For Leanne Wood and Plaid Cymru this poll is not just bad - it’s embarrassing. The so-called party of Wales have stagnated under her leadership. If this poll is accurate only around one in ten people will vote for her party this year and next.

– Welsh Labour


Labour's alternative future for Wales

by Adrian Masters

Labour's opposition to many of the devolution measures proposed recently has allowed its opponents to brand it as an 'anti-devolution party.' What we've seen at Welsh Labour's conference this weekend is a concerted effort to set out an alternative set of proposals that deal with that criticism.

Owen Smith's pledge on income tax is another significant part of that. But there was already controversy over the form of devolution when it was proposed by Scottish Labour. Critics say it's even more inflexible than the 'lockstep' model favoured by the UK Government.

Owen Smith said tax devolution would 'increase the accountability of the Assembly,' something he has repeatedly rejected in the past. Coupled with Ed Miliband's pledge to 'extend devolution' it's a clear attempt to wrest back control of devolution from Labour's political opponents.

Labour promises Scottish-style tax power for Wales

The Shadow Welsh Secretary has committed Labour to giving Wales the same income tax powers that the party is proposing for Scotland. Speaking at Welsh Labour's conference in Llandudno, Owen Smith said 'Labour will take devolution forward again.'

He said that, as long as the disputed funding formula was changed and if voters agree in a referendum, a Labour UK Government would 'make sure the Welsh people are offered the same deal as the Scots on tax.' That proposal would see

  • A future Welsh Government given control over 15p of every pound of income tax raised in Wales
  • The power to increase the to rate of tax from 45p to 50p
  • But Welsh ministers wouldn't be able to cut rates below UK levels

Owen Smith said the move would 'increase both the accountability of the Assembly and its borrowing capacity too.' But he also said it would prevent a 'race to the bottom' with different parts of the UK trying to 'undercut' each other

Shadow Welsh Secretary promises further devolution

The Shadow Welsh Secretary is expected to commit a future Labour UK Government to giving greater powers to the Assembly and Welsh Government. In his speech to Welsh Labour's conference in Llandudno, Owen Smith will say:

David Cameron's War on Wales confirms that the Tories have now abandoned both their ambition to win seats in Wales and their historic mission to govern for the whole of the UK. The Tories new-found belief in devolution is a sham. They are not interested in using devolution as a means to empower the Welsh people, just as a tool to sow division between Wales and the rest of the UK.

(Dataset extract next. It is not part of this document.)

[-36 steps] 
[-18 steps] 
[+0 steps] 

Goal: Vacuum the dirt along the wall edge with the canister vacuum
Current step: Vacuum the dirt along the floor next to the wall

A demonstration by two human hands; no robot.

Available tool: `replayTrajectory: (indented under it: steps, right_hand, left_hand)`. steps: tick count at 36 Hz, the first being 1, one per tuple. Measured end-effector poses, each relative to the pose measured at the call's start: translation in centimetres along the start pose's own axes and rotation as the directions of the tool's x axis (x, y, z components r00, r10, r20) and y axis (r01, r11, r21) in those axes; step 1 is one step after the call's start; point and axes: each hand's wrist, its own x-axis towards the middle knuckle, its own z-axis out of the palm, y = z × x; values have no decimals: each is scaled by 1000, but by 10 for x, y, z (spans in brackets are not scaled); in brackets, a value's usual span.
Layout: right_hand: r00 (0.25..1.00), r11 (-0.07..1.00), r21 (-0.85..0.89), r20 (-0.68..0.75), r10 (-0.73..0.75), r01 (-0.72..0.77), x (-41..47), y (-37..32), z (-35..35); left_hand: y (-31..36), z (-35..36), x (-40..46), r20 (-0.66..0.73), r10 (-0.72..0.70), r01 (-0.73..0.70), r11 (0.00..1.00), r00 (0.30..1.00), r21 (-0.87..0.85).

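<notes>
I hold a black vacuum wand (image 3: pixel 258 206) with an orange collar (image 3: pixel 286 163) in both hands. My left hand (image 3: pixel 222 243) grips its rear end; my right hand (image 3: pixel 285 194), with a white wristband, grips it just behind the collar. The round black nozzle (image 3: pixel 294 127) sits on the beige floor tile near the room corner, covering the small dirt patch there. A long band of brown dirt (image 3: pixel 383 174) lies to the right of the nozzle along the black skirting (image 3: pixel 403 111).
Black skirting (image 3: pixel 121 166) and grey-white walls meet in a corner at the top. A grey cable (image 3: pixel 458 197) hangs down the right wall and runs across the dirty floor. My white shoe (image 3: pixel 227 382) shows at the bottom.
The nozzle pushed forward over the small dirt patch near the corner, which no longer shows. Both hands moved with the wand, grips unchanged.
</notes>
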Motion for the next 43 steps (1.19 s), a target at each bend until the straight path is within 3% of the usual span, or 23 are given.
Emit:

Labour remains the only true party of devolution. We see devolution as a means of strengthening the hand of the Welsh people within Wales while also strengthening our voice across the rest of Britain. For Labour, Devolution has always been about sharing power so that each constituent part of the Union comes together to make a stronger whole, not about strengthening our ability to compete against one another within that Union.

Labour will take Devolution forward in Wales, including devolution of tax varying powers, and we will increase the accountability of the Welsh Government for the money it spends. But in stark contrast to our opponents, we will do so in a way which builds great unity across Britain, and which allows Wales to reinstate fairness and social justice at the heart of our tax system.